Pick an honest and forthright friend to review your resume for you, and ask them to tell you what they think of it.
Your resume might be scaring employers away. If you are applying for lots of job openings but you aren’t hearing anything back, this could be your problem. How would you know?
They never tell you “Here’s the problem we ran into when we reviewed your resume.” They just go silent, and you keep using the same resume over and over.
Here are ten ways your resume may be scaring employers away:
1. Lots of short-term jobs in a row (with no explanation)
2. Non-traditional, zigzag career path, unexplained
3. Precipitous drops in altitude (e.g., a switch from an executive-level job to a nearly entry-level job)
4. Your formal education doesn’t match your career history
5. Long-term or multiple employment gaps (periods of unemployment)
6. No obvious intersection between your resume and the job spec
7. Lots of typos and misspellings in your resume
8. Industry jargon from a different industry
9. You’re a non-local job candidate (and you don’t explain why)
10. You’ve been a manager in the same function as the non-management job you’re applying for now (screeners will wonder “Why does this applicant want to take a step down?”)
People who review and forward resumes are not typically especially senior.
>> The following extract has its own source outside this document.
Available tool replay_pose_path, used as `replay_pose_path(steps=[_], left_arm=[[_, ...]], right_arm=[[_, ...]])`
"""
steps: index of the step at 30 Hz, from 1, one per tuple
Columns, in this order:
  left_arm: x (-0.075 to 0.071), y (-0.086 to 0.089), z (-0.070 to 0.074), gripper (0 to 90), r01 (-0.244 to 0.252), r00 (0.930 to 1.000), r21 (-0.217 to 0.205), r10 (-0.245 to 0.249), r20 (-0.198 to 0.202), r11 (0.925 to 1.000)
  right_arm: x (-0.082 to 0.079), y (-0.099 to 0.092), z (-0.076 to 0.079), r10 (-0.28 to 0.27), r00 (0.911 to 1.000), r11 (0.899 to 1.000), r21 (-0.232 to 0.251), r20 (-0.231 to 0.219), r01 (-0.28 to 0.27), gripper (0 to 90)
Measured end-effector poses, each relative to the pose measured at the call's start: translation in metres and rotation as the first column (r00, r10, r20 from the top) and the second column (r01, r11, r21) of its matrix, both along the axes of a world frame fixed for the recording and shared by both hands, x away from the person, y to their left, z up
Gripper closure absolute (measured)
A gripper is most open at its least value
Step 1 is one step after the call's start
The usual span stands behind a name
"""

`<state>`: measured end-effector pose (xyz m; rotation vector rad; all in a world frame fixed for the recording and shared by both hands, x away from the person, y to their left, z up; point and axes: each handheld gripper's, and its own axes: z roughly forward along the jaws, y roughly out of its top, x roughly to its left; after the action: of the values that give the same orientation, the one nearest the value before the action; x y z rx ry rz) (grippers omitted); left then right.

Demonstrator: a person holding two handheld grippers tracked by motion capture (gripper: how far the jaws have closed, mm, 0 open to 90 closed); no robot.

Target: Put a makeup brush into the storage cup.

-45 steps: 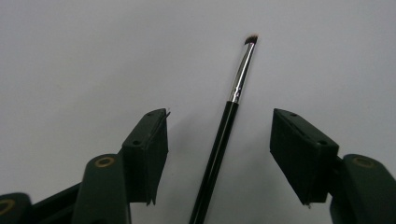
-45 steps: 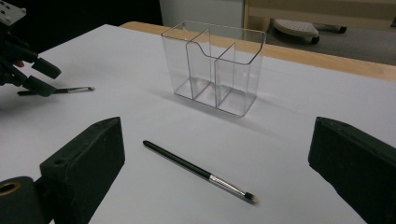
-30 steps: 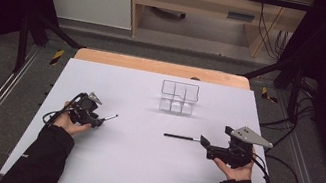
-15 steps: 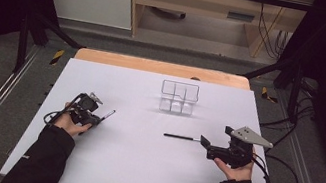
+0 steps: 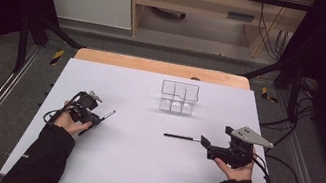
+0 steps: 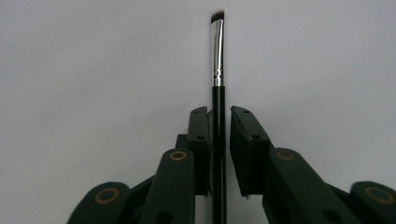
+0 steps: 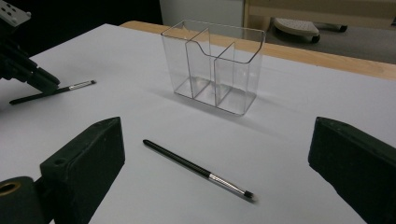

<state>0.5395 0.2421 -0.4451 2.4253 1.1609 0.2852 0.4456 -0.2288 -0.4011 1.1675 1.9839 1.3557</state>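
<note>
One thin, stiff, light brush (image 6: 218, 88) is straddled at its handle by the left claw (image 6: 218, 116), whose jaws have just been reopening. The right claw (image 7: 215, 154) is spread wide.

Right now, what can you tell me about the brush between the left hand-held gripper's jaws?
The brush is slim, with a glossy black handle, a silver metal ferrule and a short dark angled tuft with a pale tip. It lies on the white table between the jaws of the left hand-held gripper, its tuft pointing away past them. The left pad seems to touch the handle; a narrow gap shows on the right. The jaws have just been opening a little. In the high view it points toward the table's middle.
</note>
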Motion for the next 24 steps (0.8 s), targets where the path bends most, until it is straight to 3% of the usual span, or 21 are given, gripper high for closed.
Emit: replay_pose_path(steps=[3, 5, 12, 17, 24], left_arm=[[0.003, -0.002, 0.009, 70.7, 0.009, 1.0, 0.004, -0.009, 0.001, 1.0], [0.007, -0.005, 0.011, 69.0, 0.012, 0.9999, 0.029, -0.012, -0.006, 0.9995], [0.015, -0.01, 0.006, 67.5, 0.041, 0.9979, 0.057, -0.038, -0.052, 0.9975], [0.018, -0.011, -0.002, 72.1, 0.055, 0.9942, 0.071, -0.048, -0.096, 0.9959], [0.018, -0.01, -0.002, 78.0, 0.036, 0.9944, 0.074, -0.028, -0.102, 0.9966]], right_arm=[[0.0, 0.0, 0.0, 0.0, 1.0, 1.0, 0.0, 0.0, 0.0, 4.1], [0.0, 0.0, 0.0, 0.001, 1.0, 1.0, 0.001, -0.001, -0.001, 4.1], [0.0, -0.001, 0.001, 0.003, 1.0, 1.0, 0.002, -0.002, -0.003, 4.1], [0.0, -0.001, 0.001, 0.004, 1.0, 1.0, 0.003, -0.003, -0.004, 4.1], [0.0, -0.001, 0.0, 0.006, 1.0, 1.0, 0.003, -0.006, -0.006, 4.1]])
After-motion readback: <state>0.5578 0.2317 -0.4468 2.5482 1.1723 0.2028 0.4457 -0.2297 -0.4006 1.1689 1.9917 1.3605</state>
They may feel that they can’t put forward a candidate who has even one resume “blemish.”
They may feel that they could get in trouble, lose brownie points or even lose their jobs if they recommend an unsuitable candidate for hire.
That’s one reason resume screeners are often so timid. They seem to care much more about a job candidate’s match to the job spec (that is, a clerical match) than to the candidate’s actual story, their history or their accomplishments.
You can’t run the risk of letting one or more resume problems knock you out of the running!
The key is to explain your background in your resume, whether you’ve had one or more employment gaps, a drop in altitude or some other career shift that might confuse the reader.
None of the issues on the list above have to be a big deal. You just have to put them in context.
You can address an employment gap in the Summary at the top of your resume, like this:
“I’m a software-focused Project Manager with experience bringing large development projects from concept to launch, on time and under budget. Returning now from a one-year sabbatical I’m excited to help bring an outstanding new product to market”.
If you are job-hunting remotely, you can explain your situation this way:
“I am an Office Manager with an HR background who loves to keep a busy office working smoothly. I’m experienced in Payroll, Benefits and Employee Relations along with Office Management. Returning to Charlotte after ten years in New York, I’m eager to help a great company grow”.